*WHAT YOU ARE ASKED TO DO:* In the material below, how many lines contain the word "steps"? The reply must be that number alone.

=== RAW DATA ===

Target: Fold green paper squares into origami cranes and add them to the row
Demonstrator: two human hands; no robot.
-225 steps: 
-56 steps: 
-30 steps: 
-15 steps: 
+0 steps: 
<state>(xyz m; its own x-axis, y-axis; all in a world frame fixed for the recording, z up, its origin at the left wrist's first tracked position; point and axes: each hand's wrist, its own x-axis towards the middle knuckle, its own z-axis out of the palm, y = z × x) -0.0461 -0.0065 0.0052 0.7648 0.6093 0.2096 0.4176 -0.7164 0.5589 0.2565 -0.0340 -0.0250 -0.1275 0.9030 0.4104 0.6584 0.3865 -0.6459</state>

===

*SOLVED EXERCISE:* 5